* [Work request] Beginning with the line containing "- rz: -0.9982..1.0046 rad" and going on through the line containing "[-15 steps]", the lines below are to be returned exactly, pictures excluded and nothing added.

═════ Supplied material

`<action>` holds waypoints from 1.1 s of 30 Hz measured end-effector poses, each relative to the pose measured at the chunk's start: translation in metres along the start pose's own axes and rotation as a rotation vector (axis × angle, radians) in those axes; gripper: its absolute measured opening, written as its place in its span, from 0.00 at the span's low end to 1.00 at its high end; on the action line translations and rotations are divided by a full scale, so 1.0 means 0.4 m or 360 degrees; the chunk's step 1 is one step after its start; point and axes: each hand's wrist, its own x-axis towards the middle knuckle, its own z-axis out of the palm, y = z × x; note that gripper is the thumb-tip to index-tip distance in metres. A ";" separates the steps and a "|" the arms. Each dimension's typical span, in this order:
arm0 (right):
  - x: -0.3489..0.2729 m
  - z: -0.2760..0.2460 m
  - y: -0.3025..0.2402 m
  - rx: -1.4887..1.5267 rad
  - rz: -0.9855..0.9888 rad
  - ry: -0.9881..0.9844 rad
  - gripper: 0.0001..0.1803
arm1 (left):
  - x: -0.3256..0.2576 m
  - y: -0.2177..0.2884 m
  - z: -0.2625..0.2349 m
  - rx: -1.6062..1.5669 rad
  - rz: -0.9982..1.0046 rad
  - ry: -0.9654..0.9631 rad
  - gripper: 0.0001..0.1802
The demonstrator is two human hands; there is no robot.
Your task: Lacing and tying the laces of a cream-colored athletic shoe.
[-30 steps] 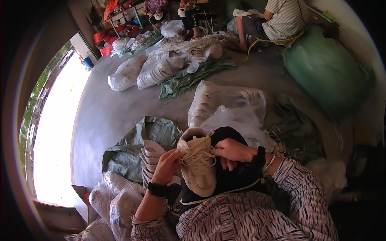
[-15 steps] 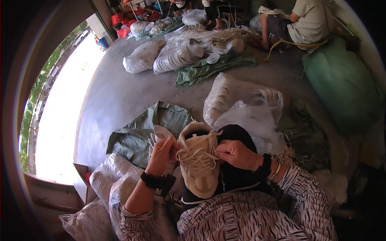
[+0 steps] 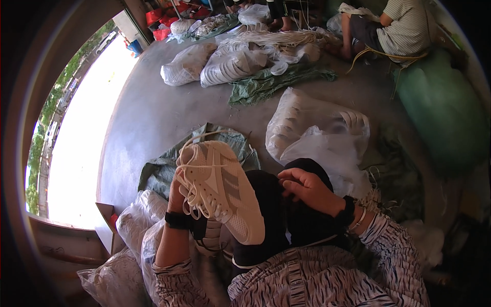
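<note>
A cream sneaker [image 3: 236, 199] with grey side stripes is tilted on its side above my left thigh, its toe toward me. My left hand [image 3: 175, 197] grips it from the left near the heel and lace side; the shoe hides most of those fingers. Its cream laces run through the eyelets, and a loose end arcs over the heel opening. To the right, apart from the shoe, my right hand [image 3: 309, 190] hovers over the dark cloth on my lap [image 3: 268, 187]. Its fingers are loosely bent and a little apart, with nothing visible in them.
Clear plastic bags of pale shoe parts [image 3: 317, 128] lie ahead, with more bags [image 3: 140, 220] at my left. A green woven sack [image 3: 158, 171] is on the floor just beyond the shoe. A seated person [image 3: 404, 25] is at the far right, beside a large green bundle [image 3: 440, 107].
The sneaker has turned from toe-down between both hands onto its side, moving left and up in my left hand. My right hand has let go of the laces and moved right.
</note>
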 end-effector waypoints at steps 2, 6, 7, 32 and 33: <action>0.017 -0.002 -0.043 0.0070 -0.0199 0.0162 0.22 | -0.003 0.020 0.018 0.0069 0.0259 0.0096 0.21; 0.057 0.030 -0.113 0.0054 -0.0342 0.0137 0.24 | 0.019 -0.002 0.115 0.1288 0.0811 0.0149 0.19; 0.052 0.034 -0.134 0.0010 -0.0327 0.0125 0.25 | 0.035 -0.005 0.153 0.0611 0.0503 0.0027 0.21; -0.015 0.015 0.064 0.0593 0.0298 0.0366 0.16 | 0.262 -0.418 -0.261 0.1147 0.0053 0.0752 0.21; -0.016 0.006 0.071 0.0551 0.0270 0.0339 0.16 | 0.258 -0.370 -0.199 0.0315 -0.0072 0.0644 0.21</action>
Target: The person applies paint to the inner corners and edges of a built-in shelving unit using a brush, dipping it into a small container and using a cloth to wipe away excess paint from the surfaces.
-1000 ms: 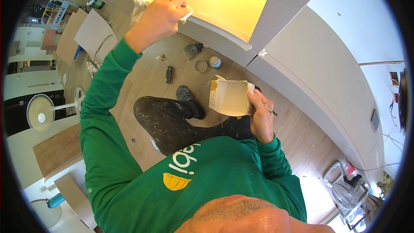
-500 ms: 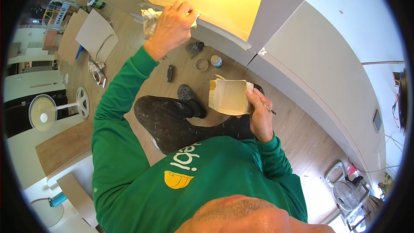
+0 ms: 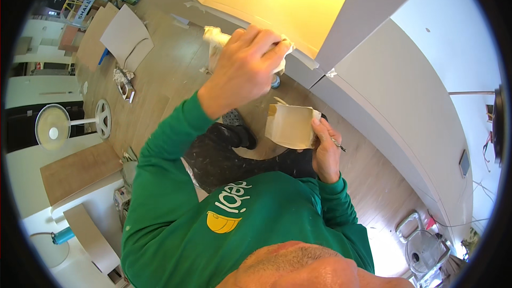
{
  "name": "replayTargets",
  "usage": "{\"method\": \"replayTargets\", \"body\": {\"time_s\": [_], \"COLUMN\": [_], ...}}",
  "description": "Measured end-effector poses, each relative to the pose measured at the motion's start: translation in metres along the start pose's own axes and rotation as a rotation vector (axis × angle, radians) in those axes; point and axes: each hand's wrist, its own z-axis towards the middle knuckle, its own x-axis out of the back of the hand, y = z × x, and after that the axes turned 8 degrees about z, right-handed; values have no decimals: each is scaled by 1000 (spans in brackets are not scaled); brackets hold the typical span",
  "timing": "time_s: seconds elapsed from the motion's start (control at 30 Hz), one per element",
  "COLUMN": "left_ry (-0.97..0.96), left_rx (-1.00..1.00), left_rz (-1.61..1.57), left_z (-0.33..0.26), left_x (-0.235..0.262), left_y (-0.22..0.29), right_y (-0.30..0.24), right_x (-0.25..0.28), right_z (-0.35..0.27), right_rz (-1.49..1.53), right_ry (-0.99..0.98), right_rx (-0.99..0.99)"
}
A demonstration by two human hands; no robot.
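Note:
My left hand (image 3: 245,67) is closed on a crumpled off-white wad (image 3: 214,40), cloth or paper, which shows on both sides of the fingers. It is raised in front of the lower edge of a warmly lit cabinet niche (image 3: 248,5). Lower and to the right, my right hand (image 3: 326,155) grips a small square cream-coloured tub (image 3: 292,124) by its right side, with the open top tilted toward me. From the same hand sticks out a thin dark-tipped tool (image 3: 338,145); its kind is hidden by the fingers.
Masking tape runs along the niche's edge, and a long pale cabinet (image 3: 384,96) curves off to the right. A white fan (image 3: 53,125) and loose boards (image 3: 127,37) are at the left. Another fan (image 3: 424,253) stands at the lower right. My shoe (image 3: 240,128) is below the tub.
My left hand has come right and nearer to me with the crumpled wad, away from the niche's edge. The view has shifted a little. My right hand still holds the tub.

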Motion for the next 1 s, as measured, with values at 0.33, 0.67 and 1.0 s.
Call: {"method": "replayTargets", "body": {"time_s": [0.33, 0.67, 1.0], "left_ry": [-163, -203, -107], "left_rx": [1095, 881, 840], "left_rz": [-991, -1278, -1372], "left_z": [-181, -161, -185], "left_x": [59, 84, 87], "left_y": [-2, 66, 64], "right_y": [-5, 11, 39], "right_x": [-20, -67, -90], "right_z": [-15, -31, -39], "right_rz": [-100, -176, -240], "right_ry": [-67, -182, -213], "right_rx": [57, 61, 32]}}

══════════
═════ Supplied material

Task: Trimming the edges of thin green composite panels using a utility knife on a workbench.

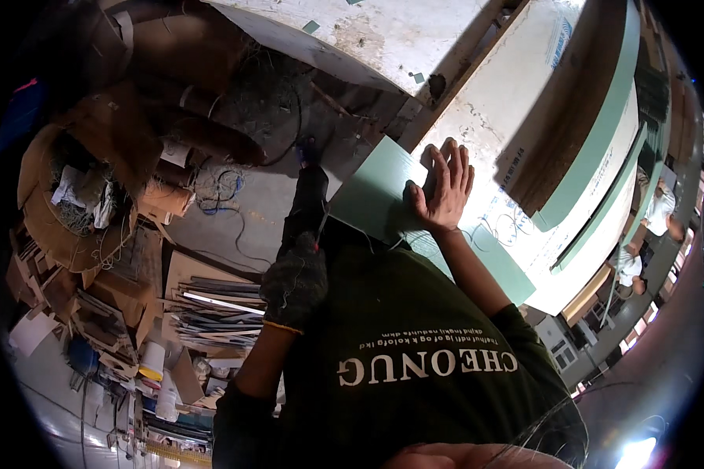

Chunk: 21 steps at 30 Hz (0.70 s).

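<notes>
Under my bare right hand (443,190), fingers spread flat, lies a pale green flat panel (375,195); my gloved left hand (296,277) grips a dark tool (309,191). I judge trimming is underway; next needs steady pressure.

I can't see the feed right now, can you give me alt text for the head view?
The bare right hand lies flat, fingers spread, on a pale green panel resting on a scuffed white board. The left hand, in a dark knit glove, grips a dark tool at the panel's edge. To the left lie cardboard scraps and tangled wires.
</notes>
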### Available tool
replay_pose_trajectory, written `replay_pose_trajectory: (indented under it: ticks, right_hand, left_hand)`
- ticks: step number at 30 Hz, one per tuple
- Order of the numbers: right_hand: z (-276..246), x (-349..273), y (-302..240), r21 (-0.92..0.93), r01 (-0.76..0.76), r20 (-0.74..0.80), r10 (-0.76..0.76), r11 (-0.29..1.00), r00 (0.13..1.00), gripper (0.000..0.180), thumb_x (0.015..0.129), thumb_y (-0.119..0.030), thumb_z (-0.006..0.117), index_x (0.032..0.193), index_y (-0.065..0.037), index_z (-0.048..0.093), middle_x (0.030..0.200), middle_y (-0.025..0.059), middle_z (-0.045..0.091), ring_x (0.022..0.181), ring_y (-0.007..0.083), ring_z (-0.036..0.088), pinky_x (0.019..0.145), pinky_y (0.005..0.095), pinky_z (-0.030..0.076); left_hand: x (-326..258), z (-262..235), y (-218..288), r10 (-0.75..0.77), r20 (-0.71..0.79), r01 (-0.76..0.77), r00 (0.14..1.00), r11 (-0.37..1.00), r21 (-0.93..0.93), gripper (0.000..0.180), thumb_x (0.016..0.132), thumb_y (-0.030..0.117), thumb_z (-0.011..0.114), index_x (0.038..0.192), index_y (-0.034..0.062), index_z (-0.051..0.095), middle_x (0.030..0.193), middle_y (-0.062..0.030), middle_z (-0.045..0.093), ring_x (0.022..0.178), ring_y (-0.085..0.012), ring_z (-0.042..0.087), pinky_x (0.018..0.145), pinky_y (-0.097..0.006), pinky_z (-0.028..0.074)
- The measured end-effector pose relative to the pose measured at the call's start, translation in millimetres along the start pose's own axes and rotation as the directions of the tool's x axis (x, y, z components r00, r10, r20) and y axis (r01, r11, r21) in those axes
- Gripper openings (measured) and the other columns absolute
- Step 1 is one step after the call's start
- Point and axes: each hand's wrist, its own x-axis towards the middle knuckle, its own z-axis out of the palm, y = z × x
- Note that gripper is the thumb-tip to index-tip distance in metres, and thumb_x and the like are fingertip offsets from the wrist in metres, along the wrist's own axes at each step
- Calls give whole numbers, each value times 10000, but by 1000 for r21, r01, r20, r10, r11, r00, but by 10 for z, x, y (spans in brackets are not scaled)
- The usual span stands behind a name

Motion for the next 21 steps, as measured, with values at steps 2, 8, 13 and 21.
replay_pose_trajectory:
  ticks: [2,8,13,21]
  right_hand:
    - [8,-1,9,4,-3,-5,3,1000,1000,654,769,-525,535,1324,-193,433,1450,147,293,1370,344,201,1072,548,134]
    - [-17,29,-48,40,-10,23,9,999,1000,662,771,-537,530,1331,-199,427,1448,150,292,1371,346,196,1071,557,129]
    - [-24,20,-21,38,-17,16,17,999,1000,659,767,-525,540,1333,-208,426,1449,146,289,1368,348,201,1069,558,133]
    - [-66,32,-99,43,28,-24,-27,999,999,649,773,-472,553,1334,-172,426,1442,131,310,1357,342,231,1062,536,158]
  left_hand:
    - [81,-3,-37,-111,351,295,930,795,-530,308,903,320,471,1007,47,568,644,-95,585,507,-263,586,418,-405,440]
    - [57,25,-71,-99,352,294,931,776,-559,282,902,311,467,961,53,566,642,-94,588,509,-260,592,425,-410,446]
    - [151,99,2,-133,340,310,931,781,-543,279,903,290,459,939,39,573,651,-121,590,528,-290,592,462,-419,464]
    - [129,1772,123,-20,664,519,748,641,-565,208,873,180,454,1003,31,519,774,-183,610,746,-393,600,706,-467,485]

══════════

* [Answer to the problem]
  - rz: -0.9982..1.0046 rad
  - ry: -0.9654..0.9631 rad
  - gripper: 0.0001..0.1802
The demonstrator is two human hands; there is no robot.
Your task: Lacing and tying the laces of a cream-colored athletic shoe.
[-30 steps] 
[-15 steps] 

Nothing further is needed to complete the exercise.